*** Opening Data records ***

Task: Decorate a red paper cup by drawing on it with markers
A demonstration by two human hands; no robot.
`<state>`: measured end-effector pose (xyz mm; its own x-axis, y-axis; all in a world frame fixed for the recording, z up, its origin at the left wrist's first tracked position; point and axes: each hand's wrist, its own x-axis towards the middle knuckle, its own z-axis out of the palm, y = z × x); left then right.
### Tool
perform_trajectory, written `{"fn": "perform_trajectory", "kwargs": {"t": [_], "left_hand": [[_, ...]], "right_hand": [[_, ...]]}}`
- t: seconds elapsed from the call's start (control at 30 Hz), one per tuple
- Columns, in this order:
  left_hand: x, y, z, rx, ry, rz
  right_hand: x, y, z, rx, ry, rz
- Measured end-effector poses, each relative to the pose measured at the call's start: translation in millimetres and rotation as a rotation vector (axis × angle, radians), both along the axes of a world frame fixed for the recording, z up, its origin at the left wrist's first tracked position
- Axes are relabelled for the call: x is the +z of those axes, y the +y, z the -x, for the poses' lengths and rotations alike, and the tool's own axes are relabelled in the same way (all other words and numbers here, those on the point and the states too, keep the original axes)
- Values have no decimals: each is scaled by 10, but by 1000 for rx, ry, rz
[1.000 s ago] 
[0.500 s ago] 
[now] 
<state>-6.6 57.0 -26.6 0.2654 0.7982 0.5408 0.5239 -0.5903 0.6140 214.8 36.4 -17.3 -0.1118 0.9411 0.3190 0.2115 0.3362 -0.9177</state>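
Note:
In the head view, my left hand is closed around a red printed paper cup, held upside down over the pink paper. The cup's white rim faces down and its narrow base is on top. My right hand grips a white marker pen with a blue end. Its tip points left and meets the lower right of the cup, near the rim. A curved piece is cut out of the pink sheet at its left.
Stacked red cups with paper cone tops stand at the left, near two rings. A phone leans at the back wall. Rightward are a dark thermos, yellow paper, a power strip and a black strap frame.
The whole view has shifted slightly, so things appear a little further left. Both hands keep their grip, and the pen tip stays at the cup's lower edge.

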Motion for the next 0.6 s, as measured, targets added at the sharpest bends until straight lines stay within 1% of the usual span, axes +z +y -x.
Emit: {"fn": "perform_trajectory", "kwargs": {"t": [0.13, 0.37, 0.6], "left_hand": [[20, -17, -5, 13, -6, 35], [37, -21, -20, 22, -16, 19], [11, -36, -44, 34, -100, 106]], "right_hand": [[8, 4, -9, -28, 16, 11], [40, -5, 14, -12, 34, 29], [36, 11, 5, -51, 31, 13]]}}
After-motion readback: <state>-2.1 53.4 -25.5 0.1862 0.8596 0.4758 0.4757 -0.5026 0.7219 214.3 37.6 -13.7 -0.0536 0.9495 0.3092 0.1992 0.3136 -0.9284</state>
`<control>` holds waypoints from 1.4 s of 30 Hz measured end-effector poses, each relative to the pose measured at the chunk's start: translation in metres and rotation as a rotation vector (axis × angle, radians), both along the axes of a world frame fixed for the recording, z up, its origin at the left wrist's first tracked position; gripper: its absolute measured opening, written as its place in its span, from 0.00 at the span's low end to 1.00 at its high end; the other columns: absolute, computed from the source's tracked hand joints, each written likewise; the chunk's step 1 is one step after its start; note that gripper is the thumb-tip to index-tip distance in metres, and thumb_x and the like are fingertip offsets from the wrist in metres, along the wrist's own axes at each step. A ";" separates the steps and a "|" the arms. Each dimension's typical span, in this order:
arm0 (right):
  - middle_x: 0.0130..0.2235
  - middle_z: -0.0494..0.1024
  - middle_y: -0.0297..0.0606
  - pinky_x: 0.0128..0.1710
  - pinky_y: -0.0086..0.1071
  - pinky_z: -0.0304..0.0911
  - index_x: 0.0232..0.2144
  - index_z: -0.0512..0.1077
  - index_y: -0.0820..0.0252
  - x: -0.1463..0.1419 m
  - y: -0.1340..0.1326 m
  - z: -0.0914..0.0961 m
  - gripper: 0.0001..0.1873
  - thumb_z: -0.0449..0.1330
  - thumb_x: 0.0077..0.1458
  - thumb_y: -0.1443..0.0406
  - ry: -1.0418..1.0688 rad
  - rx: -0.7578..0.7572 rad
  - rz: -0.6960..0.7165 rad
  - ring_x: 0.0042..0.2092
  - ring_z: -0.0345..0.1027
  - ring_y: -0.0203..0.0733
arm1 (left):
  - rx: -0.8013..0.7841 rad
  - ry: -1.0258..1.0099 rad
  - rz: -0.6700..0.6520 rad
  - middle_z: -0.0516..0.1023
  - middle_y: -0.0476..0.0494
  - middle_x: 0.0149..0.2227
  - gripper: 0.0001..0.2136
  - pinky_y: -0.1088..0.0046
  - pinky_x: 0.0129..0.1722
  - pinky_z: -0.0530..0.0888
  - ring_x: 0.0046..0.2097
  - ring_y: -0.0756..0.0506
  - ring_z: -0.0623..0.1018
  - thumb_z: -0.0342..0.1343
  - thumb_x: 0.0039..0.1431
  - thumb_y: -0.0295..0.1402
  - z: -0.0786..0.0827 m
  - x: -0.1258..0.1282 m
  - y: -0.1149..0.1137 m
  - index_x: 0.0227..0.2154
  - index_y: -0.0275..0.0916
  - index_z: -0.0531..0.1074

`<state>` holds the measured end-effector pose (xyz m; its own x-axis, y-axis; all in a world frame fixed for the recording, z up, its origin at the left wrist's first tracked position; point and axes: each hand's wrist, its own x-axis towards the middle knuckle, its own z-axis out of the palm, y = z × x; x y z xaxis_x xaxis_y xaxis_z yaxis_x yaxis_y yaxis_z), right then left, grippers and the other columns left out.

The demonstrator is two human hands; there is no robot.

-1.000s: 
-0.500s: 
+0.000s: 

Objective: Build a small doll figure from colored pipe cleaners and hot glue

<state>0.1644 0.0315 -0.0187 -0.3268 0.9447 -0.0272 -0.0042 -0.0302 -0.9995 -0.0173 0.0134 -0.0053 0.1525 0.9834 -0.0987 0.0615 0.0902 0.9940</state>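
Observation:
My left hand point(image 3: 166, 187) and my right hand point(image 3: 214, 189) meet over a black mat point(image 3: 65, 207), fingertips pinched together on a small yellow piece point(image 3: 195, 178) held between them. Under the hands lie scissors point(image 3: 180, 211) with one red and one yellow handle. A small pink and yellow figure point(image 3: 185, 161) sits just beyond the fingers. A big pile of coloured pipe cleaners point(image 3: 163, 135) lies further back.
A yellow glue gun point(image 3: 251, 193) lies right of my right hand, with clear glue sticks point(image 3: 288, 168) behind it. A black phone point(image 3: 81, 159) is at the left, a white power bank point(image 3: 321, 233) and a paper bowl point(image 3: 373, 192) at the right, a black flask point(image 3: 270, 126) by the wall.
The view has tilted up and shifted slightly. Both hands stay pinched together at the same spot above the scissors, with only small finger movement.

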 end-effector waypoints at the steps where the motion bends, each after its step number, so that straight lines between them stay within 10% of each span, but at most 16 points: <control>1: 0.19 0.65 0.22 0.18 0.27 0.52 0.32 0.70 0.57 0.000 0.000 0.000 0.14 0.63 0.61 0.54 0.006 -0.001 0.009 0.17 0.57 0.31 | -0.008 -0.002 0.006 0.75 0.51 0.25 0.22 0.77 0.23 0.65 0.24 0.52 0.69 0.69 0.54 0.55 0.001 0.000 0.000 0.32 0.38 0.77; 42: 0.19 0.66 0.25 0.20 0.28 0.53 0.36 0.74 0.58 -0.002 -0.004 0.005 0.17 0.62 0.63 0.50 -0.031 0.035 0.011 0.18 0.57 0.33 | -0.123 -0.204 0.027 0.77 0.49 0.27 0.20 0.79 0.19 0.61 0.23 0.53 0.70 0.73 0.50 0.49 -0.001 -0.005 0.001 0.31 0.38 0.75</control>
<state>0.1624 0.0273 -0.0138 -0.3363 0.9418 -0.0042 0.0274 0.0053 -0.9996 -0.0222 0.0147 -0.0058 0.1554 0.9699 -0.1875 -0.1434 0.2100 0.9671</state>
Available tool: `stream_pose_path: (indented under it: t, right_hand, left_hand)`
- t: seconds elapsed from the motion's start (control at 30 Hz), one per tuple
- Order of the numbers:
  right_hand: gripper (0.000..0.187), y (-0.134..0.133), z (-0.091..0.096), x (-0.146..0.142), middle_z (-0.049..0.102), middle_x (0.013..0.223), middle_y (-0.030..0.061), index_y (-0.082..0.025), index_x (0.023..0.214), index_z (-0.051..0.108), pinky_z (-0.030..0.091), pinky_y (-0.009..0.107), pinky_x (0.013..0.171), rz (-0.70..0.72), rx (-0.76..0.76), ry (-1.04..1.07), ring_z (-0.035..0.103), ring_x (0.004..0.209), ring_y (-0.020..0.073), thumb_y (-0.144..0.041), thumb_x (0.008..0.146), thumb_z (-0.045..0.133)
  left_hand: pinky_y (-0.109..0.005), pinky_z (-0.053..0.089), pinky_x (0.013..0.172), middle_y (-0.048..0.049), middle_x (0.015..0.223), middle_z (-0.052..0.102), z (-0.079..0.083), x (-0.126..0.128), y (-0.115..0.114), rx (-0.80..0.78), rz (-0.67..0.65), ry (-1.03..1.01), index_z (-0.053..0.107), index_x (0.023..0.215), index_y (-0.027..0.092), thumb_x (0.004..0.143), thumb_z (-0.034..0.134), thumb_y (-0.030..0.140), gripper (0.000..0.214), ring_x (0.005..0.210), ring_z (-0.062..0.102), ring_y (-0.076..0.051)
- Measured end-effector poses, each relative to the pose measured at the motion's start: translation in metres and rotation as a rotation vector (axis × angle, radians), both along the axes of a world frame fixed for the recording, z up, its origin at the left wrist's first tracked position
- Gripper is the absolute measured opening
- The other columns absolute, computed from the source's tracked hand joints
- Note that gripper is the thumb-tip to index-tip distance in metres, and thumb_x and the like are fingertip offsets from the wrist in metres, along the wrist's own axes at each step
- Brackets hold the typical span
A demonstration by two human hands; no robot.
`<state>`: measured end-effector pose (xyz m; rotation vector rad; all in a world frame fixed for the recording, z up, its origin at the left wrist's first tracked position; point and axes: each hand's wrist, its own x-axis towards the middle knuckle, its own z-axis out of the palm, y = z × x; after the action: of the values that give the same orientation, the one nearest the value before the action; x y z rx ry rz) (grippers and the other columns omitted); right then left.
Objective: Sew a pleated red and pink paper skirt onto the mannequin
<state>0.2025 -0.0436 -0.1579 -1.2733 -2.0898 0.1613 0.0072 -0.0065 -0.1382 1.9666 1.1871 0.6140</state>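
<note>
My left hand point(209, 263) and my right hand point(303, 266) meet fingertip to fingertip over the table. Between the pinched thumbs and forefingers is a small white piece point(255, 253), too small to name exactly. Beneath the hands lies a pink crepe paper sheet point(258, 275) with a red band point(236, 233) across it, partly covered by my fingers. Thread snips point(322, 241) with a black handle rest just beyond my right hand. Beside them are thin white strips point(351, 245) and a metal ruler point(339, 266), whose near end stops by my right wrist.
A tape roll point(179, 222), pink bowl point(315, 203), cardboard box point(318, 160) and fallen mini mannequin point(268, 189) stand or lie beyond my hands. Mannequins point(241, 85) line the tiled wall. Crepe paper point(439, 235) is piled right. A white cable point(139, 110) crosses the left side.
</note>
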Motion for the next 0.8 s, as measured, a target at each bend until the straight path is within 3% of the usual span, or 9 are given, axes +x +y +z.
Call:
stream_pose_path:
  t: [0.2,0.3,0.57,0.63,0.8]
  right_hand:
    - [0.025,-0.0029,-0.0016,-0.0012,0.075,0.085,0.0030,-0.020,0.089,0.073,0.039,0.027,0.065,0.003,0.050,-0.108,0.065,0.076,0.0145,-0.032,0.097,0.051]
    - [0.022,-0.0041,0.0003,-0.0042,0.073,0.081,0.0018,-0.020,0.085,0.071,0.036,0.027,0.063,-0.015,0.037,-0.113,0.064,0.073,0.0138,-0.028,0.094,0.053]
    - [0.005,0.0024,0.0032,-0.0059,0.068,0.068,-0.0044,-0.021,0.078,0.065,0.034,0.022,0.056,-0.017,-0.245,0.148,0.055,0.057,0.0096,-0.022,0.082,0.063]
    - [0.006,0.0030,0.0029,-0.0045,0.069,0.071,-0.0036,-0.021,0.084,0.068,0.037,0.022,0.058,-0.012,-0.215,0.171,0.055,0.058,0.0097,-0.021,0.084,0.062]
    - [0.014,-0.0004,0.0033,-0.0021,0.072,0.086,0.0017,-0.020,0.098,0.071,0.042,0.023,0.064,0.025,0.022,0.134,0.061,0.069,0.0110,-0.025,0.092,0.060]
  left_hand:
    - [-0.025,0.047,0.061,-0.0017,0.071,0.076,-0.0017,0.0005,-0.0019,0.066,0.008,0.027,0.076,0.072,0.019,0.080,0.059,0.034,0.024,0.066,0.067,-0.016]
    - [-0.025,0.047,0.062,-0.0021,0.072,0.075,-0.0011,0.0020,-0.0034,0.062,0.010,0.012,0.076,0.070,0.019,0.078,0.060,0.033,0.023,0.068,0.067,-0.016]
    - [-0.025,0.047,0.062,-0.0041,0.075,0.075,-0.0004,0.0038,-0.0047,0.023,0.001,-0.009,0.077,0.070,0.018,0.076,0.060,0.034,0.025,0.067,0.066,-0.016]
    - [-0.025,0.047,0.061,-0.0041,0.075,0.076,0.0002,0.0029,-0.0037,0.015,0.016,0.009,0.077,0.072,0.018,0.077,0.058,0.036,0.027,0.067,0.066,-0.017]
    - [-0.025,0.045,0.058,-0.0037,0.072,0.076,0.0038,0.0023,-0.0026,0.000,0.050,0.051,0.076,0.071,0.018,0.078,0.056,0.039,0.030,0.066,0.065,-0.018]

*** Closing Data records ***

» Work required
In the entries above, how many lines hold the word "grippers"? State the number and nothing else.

» Written reply
2